WORK INSTRUCTION. Exact duplicates of all the records are needed.

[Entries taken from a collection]
━━━━━━━━━━━━━━━━

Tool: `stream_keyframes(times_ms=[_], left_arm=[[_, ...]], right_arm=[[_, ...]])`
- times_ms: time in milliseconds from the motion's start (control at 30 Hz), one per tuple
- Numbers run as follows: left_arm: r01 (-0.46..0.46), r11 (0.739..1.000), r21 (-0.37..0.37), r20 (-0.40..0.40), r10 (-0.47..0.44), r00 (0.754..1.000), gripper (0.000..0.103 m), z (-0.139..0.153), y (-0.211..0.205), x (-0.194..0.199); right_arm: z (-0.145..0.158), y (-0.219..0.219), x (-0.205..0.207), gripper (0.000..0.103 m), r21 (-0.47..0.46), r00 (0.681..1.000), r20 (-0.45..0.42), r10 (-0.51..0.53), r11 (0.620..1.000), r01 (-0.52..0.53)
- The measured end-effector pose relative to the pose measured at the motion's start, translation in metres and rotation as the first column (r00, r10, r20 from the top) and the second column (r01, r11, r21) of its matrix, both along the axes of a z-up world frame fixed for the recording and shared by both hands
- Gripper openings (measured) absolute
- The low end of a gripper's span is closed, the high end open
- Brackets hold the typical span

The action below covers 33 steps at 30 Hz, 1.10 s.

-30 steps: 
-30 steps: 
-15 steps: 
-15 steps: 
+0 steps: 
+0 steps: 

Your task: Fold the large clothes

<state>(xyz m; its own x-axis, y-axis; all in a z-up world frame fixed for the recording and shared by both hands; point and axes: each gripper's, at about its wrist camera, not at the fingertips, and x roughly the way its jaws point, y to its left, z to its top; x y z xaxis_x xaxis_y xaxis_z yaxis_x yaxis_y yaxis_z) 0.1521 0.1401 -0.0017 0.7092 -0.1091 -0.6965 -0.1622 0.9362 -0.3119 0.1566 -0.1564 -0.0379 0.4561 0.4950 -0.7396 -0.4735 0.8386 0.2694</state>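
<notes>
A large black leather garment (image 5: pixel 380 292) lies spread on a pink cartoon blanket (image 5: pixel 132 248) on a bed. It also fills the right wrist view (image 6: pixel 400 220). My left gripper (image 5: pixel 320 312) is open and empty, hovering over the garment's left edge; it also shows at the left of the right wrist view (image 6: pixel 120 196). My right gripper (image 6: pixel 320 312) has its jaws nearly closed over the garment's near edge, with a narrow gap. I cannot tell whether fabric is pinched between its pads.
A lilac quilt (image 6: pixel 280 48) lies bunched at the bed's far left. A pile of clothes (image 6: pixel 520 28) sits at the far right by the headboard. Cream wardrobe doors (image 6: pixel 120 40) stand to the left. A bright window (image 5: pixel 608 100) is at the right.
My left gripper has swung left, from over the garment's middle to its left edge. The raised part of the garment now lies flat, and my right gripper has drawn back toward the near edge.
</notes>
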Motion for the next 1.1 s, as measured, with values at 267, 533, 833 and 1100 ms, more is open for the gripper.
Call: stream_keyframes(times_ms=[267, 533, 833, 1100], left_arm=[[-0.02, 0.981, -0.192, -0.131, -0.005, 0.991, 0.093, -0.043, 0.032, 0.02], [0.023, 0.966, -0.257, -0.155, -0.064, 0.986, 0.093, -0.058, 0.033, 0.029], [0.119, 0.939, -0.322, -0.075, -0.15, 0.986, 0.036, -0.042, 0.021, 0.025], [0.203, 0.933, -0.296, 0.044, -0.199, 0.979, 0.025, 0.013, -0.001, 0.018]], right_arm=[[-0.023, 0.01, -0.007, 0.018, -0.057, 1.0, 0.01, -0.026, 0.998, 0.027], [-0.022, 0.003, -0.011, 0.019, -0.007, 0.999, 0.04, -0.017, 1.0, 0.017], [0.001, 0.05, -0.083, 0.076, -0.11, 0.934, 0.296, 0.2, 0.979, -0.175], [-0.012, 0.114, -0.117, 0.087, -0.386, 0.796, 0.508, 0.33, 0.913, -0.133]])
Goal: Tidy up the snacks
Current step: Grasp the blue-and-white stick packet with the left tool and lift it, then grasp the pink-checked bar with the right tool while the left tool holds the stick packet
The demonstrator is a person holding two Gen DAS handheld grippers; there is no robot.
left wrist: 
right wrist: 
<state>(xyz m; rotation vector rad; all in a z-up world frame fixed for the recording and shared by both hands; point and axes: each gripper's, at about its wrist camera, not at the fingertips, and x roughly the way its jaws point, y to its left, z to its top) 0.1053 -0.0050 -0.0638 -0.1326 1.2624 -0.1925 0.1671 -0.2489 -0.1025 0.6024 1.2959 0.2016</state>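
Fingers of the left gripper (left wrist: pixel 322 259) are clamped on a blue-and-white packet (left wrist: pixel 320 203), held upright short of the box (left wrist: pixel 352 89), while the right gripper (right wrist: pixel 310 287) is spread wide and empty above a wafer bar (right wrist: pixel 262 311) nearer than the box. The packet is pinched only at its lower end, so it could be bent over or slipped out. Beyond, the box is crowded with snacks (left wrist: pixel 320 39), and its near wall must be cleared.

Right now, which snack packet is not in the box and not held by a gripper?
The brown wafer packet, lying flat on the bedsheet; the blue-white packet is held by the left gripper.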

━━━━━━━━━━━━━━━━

RESULT BELOW.
Tool: `stream_keyframes(times_ms=[_], left_arm=[[_, ...]], right_arm=[[_, ...]])`
- times_ms: time in milliseconds from the motion's start (control at 30 Hz), one per tuple
- Numbers run as follows: left_arm: r01 (-0.46..0.46), r11 (0.739..1.000), r21 (-0.37..0.37), r20 (-0.40..0.40), r10 (-0.47..0.44), r00 (0.754..1.000), gripper (0.000..0.103 m), z (-0.139..0.153), y (-0.211..0.205), x (-0.194..0.199); right_arm: z (-0.145..0.158), y (-0.219..0.219), x (-0.205..0.207), gripper (0.000..0.103 m), r21 (-0.47..0.46), r00 (0.681..1.000), r20 (-0.45..0.42), r10 (-0.51..0.53), r11 (0.620..1.000), r01 (-0.52..0.53)
- The measured end-effector pose relative to the pose measured at the motion's start, translation in metres and rotation as the first column (r00, r10, r20 from the top) and the second column (r01, r11, r21) of its matrix, both along the axes of a z-up world frame fixed for the recording and shared by both hands
- Gripper openings (measured) absolute
- The low end of a gripper's span is closed, the high end open
- Brackets hold the typical span

The action below covers 33 steps at 30 Hz, 1.10 s.

-30 steps: 
-30 steps: 
-15 steps: 
-15 steps: 
+0 steps: 
+0 steps: 

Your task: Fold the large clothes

<state>(xyz m; its own x-axis, y-axis; all in a z-up world frame fixed for the recording and shared by both hands; point and axes: each gripper's, at about its wrist camera, not at the fingertips, and x roughly the way its jaws point, y to its left, z to its top; x y z xaxis_x xaxis_y xaxis_z yaxis_x yaxis_y yaxis_z) 0.1521 0.1401 -0.0017 0.7092 -0.1091 -0.6965 -0.1622 0.9362 -0.3119 0.1566 -0.1564 -0.0379 0.4561 0.4950 -0.7396 -0.4735 0.8386 0.2694</state>
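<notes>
A large black leather garment (image 5: pixel 380 292) lies spread on a pink cartoon blanket (image 5: pixel 132 248) on a bed. It also fills the right wrist view (image 6: pixel 400 220). My left gripper (image 5: pixel 320 312) is open and empty, hovering over the garment's left edge; it also shows at the left of the right wrist view (image 6: pixel 120 196). My right gripper (image 6: pixel 320 312) has its jaws nearly closed over the garment's near edge, with a narrow gap. I cannot tell whether fabric is pinched between its pads.
A lilac quilt (image 6: pixel 280 48) lies bunched at the bed's far left. A pile of clothes (image 6: pixel 520 28) sits at the far right by the headboard. Cream wardrobe doors (image 6: pixel 120 40) stand to the left. A bright window (image 5: pixel 608 100) is at the right.
My left gripper has swung left, from over the garment's middle to its left edge. The raised part of the garment now lies flat, and my right gripper has drawn back toward the near edge.
</notes>
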Motion for the next 1.1 s, as measured, with values at 267, 533, 833 and 1100 ms, more is open for the gripper.
Call: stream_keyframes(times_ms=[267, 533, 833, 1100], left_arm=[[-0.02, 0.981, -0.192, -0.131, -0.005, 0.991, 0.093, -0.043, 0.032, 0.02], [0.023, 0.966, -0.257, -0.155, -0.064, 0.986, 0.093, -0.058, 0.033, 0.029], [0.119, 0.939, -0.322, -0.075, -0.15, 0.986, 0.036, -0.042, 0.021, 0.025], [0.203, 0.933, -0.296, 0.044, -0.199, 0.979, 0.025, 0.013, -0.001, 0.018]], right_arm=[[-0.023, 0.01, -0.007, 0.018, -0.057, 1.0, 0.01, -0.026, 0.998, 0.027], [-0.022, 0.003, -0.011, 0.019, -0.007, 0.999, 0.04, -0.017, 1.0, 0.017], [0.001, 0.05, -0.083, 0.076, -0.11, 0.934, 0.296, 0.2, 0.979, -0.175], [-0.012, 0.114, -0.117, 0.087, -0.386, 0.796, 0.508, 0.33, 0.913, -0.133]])
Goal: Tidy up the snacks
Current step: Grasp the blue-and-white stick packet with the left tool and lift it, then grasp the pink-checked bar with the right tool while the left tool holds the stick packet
The demonstrator is a person holding two Gen DAS handheld grippers; there is no robot.
left wrist: 
right wrist: 
<state>(xyz m; rotation vector rad; all in a z-up world frame fixed for the recording and shared by both hands; point and axes: each gripper's, at about its wrist camera, not at the fingertips, and x roughly the way its jaws point, y to its left, z to its top) 0.1053 -0.0050 -0.0638 -0.1326 1.2624 -0.1925 0.1671 -0.2489 -0.1025 0.6024 1.2959 0.2016</state>
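Fingers of the left gripper (left wrist: pixel 322 259) are clamped on a blue-and-white packet (left wrist: pixel 320 203), held upright short of the box (left wrist: pixel 352 89), while the right gripper (right wrist: pixel 310 287) is spread wide and empty above a wafer bar (right wrist: pixel 262 311) nearer than the box. The packet is pinched only at its lower end, so it could be bent over or slipped out. Beyond, the box is crowded with snacks (left wrist: pixel 320 39), and its near wall must be cleared.

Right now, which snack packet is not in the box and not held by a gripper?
The brown wafer packet, lying flat on the bedsheet; the blue-white packet is held by the left gripper.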

This output completes the exercise.